It would be nice if readLine was faster. Right now it uses fgetc to read character by character, which is the reason it's so slow:
proc readLine(f: TFile, line: var TaintedString): bool =
# of course this could be optimized a bit; but IO is slow anyway...
# and it was difficult to get this CORRECT with Ansi C's methods
setLen(line.string, 0) # reuse the buffer!
while true:
var c = fgetc(f)
if c < 0'i32:
if line.len > 0: break
else: return false
if c == 10'i32: break # LF
if c == 13'i32: # CR
c = fgetc(f) # is the next char LF?
if c != 10'i32: ungetc(c, f) # no, put the character back
break
add line.string, chr(int(c))
result = true
The simple solution seemed to be using fgets to read an entire line:
proc fgets(c: cstring, n: int, f: TFile): cstring {.importc: "fgets", header: "<stdio.h>", tags: [FReadIO].}
proc myReadLine(f: TFile, line: var TaintedString): bool =
var buf {.noinit.}: array[8192, char]
setLen(line.string, 0)
result = true
while true:
if fgets(buf, 8192, f) == nil:
result = false
break
let l = cstring(buf).len-1
if buf[l] == '\l':
buf[l] = '\0'
add(line, cstring(buf))
break
add(line, cstring(buf))
This code only works with line feeds, carriage returns are are ignored. Unfortunately fgets is platform dependent in how it handles LF/CR, which could probably be fixed. But in Nimrod we want l, r, rl to count as newlines. So fgets would read past single l characters, not regarding them as a newline.
I'm not sure how to solve this. My first idea was to scan the buffer fgets filled, to check for a single l and then cut off at that point. What to do with the rest we already have read in? Seeking back in the file would probably not work for stdin.
My only idea now is to have a buffer for each file and do our own reads into that, so that we can roll our own fgets.
Any ideas?
My only idea now is to have a buffer for each file and do our own reads into that, so that we can roll our own fgets.
That is how you should do it. Store the buffer in the TFile type. Take a look at the implementation for sockets, it buffers recv.
This implementation isn't actually any faster for me for files with relatively short lines (such as /usr/share/dict/words).
The underlying problem is that operations on ANSI C file objects lock the file object before the operation begins and after it ends. While this prevents crashes from multiple threads operating on the same file object (important especially for stdout/stderr), it's a waste of time when operating on a file object that only one thread ever accesses. For such files, one can use getc_unlocked() in lieu of fgetc() to obtain a measurable speedup (this won't work on Windows, because this is part of POSIX, not ANSI C).

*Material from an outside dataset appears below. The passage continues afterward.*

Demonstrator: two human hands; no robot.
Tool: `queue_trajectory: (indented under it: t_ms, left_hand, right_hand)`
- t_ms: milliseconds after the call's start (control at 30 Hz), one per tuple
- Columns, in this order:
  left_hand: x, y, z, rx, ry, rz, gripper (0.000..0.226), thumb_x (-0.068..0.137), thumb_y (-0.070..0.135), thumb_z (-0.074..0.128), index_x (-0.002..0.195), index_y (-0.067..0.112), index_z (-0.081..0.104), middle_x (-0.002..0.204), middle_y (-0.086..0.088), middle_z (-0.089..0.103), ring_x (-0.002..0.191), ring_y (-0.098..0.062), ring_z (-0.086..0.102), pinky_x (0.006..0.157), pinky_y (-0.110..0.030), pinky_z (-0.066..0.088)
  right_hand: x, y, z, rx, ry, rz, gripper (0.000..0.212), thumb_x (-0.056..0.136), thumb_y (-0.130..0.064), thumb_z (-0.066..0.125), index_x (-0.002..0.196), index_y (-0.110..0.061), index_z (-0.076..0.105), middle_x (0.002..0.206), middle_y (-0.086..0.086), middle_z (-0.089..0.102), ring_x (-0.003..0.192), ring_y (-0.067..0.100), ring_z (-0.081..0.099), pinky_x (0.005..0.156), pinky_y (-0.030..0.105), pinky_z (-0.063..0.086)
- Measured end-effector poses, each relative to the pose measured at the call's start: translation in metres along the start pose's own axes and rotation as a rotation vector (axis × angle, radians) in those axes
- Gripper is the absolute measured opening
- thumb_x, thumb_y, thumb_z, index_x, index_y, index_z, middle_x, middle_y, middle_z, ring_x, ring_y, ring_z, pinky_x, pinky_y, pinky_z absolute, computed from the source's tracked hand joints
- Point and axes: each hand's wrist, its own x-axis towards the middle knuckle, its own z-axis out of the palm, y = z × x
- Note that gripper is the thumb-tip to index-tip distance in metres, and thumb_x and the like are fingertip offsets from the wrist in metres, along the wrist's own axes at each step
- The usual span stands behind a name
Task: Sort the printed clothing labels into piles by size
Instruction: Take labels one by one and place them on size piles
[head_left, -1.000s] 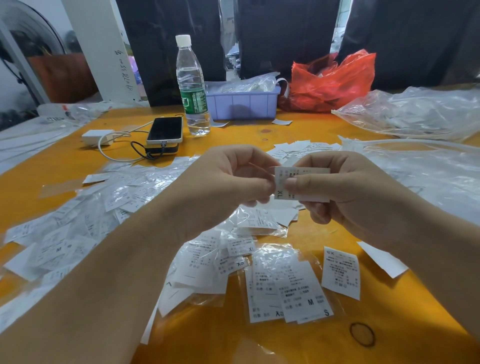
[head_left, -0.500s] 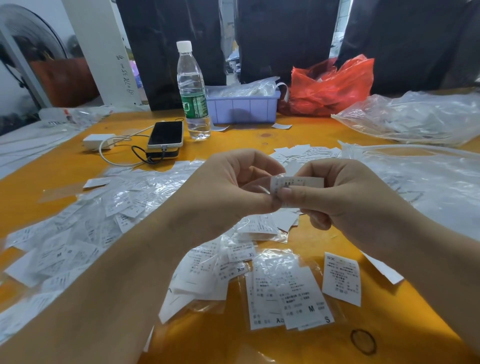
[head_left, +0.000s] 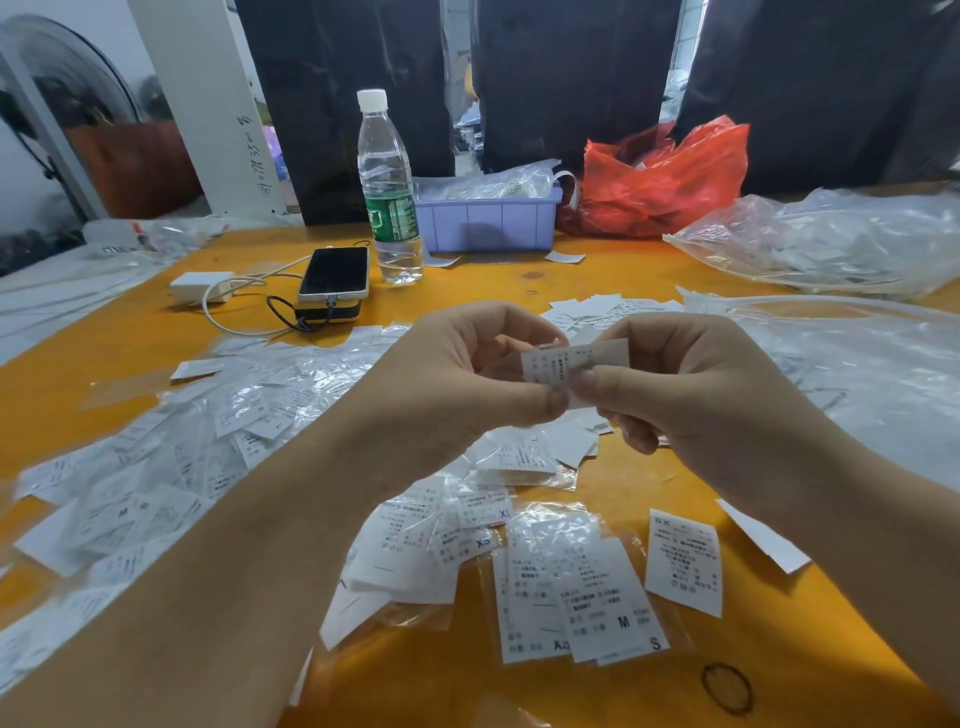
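Both hands meet above the orange table (head_left: 545, 691) and pinch one small white printed label (head_left: 574, 361) between thumbs and fingers. My left hand (head_left: 462, 374) holds its left end, my right hand (head_left: 691, 384) its right end. Below them lie small piles of labels: a bagged stack showing M and S (head_left: 576, 587), a single label marked XS (head_left: 684, 561), and a heap with XL and XS marks (head_left: 441, 535). A wide scatter of bagged labels (head_left: 171, 457) covers the left side. More loose labels (head_left: 597, 309) lie beyond my hands.
A water bottle (head_left: 388, 192), a phone on a power bank (head_left: 335, 275) with a white charger and cable (head_left: 202, 286), a purple bin (head_left: 488, 218) and a red plastic bag (head_left: 665, 176) stand at the back. Clear plastic bags (head_left: 841, 244) fill the right. A rubber band (head_left: 726, 688) lies near the front.
The held label has turned and slid between my fingers; its size mark no longer shows. Both hands stay together at the same spot.
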Motion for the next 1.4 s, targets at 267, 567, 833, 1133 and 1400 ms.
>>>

Note that allocating space for the lines in memory may also cause some additional overhead.
@Jehan: Unfortunately it's still slower for me in most cases, even with getc_unlocked
I just started a small buffered implementation, comments welcome: https://github.com/def-/nimrod-unsorted/blob/master/bufferedfile.nim
The important part:
while stdin.readLine(line): # 4.31 s
for line in bstdin: # 1.72 s (because the string is copied every time, TODO: how to prevent?)
while bstdin.readLine(line): # 0.74 s
for line in bstdin: # 1.72 s (because the string is copied every time, TODO: how to prevent?)
The compiler doesn't like top level statements, put it into a main proc and the copy disappears. (If not, submit a bug report.)
The compiler doesn't like top level statements, put it into a main proc and the copy disappears. (If not, submit a bug report.)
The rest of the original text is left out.